For Monica Weldon, learning the source of her son’s developmental challenges has been life-changing. A former science teacher, she shares authorship of the Nature Neuroscience paper.  The patient advocacy group she founded, Bridge the Gap – SYNGAP – Education and Research Foundation, has spent years working with Rumbaugh’s lab to build a scientifically valid patient registry, and develop and distribute questionnaires.

Weldon recalls the difficulty of learning why Beckett was so different from his twin. The identification of the SYNGAP1 gene as disease-causing wasn’t identified until Beckett was 1 year old. She visited more than a dozen doctors trying to find a cause. She finally had to take out a loan to pay the $13,000 whole genome exome test that her doctor ultimately suggested. On learning of Beckett’s status, she created the first SYNGAP1 Facebook page in the hopes of finding others. That group eventually grew into the non-profit. Beckett and his sister are 10 years old now. Nearly 200 families have joined the patient registry used for the study, and 48 different families uploaded detailed medical history data, including answering detailed questions about sensory function in their children. Of those, 45 of 48 described obvious sensory processing impairments, Rumbaugh says.

SYNGAP1 mutations are rare, but recent studies have estimated that tens of thousands of individuals globally may live with it, Rumbaugh says. Families learn of their child’s SYNGAP1 status only after pediatricians notice missed milestones and then order genetic tests, he adds.

Thanks to the internet and Bridge the Gap, families are finding each other and sharing such vital information. The new findings show how powerful these connections can become when families partner with scientists like those at Scripps Research, Weldon adds.

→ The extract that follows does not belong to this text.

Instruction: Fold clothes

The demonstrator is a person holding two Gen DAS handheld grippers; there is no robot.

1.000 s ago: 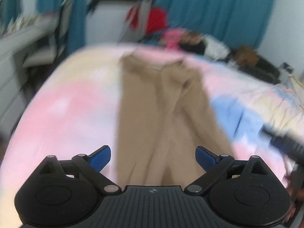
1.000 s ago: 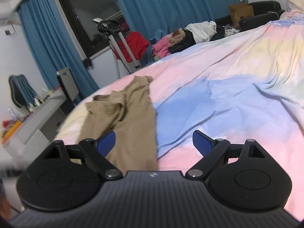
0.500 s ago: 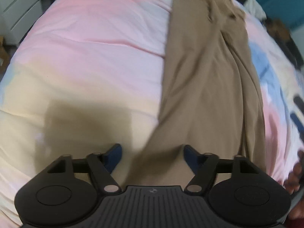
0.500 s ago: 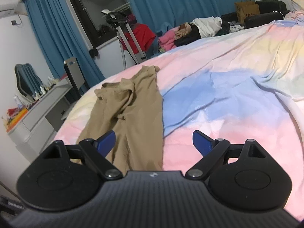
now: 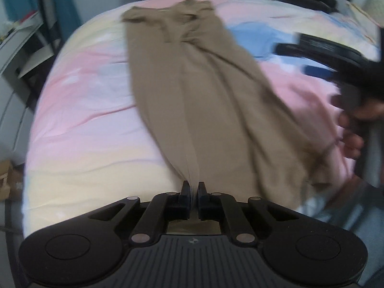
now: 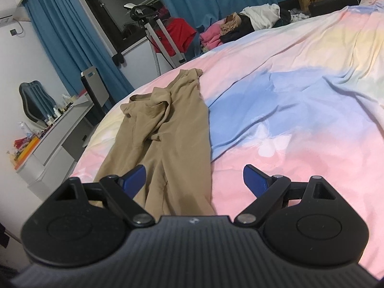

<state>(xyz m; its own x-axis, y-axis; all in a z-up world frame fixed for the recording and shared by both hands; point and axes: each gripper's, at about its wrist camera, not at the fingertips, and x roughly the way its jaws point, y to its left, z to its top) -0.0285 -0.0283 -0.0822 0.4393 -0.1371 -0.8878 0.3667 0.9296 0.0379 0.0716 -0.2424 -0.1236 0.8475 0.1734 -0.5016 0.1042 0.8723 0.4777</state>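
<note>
Tan trousers [image 5: 204, 91] lie lengthwise on the pastel-sheeted bed [image 5: 91, 124], hem pinched in the left gripper [image 5: 194, 192]; right gripper [image 6: 194, 177] spread wide, holding nothing.

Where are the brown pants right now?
The brown pants lie lengthwise on the pastel bedspread, toward the bed's left edge in the right wrist view; the left gripper pinches their near end.

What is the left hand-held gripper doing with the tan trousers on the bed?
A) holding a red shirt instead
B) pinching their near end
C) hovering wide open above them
B: the left hand-held gripper has its fingers pressed together on the near end of the tan trousers.
</note>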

“The families educate the scientists on the specifics of how their children are affected, and they educate us on how the gene mutations impair brain function at the cellular and molecular level—it’s a win-win for everybody,” Weldon says.  

“This open communication is getting us closer to understanding what this gene really does and possibly developing precision medicine approaches for treating these kids.”

In addition to Rumbaugh and Weldon, authors of the study, “SYNGAP1 heterozygosity disrupts sensory processing by reducing touch-related activity within somatosensory cortex circuits,” include first authors Sheldon D. Michaelson and Emin D. Ozkan of Scripps Research. They also include Massimiliano Aceti, Sabyasachi Maity, Nerea Llamosas, Elisa Mizrachi, homas Vaissiere and Courtney A. Miller, of Scripps Research; Michael A. Gaffield and Jason M. Christie of the Max Planck Florida Institute for Neuroscience, and J. Lloyd Holder Jr. of the Baylor College of Medicine.

This work was supported in part by NIH grants from the National Institute of Mental Health (MH096847 and MH108408 and MH105400), the National Institute for Neurological Disorders and Stroke (NS064079 and NS083894), and the National Institute for Drug Abuse (DA034116 and DA036376). J.L.H. is supported by a National Institute for Neurological Disorders and Stroke Mentored Clinical Scientist Research Career Development Award (NS091381). The SYNGAP1 Natural History Study and Patient Registry is supported by a grant from The National Organization of Rare Disorders.